The rain had gone, but I pulled on my brown leather boots anyway. I would use any excuse to wear them. They are dusty and soft, but not so worn that they hurt my feet. The water had already lifted from the parking lot in places and collected in a giant puddle of steam a mile high. The sun hadn’t broken the clouds in the west, and the southern sky was thick cerulean wool. I stepped onto my bicycle and drifted into the driveway and the wet roads, never touching the broken serpentine sidewalks and swerving wide into the right lane around puddles. The mahogany twisted spines of a locust tree caught my attention as I passed it. How did a locust tree, Gleditsia triacanthos, get two feet from a roadway in cutover country? Whoever cleared that tiny lot decided to leave the tree. Does it miss its sisters? Maybe it will colonize slowly, starting in damp spaces between sheds and fences, and eventually reclaim its former territory in the tiny spaces mankind forgot.

I reached the final bend in the road with time to spare before the train, so I pulled off for a blue ICEE. I grabbed it so fast I forgot to check if they had a picture of the cartoon polar bear. I hadn’t had anything to drink in forty minutes of riding up and down the prairie swells — prairie swells that now lie under sheets of concrete. Finally, I took the sidewalk, leisurely walking my bike at arm’s length and sipping my drink. I loved the air, I loved the row of trees to my right, and I loved the pigeons on the lines. A starling dived down over me…were those purple martins? Five snowy egrets went over me in a sloppy vee, higher than the little brown and gray birds.

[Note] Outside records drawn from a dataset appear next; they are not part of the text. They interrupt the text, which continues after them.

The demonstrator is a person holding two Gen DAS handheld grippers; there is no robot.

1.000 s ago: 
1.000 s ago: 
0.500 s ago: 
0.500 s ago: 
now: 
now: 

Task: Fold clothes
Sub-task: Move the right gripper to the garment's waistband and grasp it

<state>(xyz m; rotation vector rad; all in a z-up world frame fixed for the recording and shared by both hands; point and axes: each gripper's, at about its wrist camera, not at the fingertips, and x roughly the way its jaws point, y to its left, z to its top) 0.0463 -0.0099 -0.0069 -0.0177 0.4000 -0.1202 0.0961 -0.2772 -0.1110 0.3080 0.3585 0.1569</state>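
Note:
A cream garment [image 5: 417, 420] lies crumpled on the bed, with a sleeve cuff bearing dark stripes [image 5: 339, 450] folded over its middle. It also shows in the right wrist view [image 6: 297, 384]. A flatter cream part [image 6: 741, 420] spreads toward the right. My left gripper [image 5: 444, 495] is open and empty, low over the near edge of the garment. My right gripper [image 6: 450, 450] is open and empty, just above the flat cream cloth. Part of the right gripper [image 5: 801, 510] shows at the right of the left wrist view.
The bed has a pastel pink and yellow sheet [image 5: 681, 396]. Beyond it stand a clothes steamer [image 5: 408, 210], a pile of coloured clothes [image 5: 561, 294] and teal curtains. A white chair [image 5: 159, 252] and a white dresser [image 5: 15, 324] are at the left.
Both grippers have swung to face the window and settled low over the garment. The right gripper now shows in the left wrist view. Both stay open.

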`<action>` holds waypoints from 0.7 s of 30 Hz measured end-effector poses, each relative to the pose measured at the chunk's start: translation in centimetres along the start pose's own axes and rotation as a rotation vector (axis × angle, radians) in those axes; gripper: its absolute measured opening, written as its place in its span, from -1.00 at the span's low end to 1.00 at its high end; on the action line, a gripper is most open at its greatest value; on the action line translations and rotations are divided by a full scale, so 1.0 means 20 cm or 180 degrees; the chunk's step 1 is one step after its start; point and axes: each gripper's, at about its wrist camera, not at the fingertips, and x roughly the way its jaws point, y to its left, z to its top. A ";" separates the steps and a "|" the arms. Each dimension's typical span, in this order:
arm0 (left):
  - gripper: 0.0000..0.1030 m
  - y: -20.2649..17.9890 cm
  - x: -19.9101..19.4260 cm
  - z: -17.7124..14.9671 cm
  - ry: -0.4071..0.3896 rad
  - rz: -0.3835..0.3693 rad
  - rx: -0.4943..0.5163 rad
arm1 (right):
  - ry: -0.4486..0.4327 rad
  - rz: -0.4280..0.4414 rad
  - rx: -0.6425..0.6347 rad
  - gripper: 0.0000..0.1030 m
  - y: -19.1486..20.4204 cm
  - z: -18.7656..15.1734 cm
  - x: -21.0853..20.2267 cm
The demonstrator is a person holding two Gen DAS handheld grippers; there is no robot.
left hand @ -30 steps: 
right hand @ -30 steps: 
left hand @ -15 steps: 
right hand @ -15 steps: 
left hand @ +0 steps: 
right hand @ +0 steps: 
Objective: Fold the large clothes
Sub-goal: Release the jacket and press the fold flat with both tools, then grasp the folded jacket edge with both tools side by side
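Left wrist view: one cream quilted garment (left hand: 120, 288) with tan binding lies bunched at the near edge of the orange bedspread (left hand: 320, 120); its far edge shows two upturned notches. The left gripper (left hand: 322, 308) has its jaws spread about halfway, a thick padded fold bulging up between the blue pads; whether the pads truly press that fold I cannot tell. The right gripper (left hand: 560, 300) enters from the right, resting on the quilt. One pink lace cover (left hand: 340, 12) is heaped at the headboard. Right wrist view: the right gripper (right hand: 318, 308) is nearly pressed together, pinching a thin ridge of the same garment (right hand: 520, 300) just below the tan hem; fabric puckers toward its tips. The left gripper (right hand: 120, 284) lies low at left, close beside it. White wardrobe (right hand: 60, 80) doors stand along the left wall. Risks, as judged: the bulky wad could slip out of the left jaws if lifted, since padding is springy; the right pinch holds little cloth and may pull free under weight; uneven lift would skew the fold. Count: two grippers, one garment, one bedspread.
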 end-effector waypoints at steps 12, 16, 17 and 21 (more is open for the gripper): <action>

I was early; I had nowhere to be. The time was not for any purpose at all but to pass. Pink fireworks crackle in the dimming sky over the train station, a final salvo of Independence Day five days ago. People’s lives take place where I’m walking. They cross this street to go shopping for the things they need. They take this sidewalk to go to work, paying little or no attention to the trees, the birds, the sky. They give and they get. I am doing neither. I, like the locust, am thriving in the places that mankind forgot. I’m existing in the empty space between need and desire. I’m looking for nothing, and going as slowly as possible. I’m free to feel free.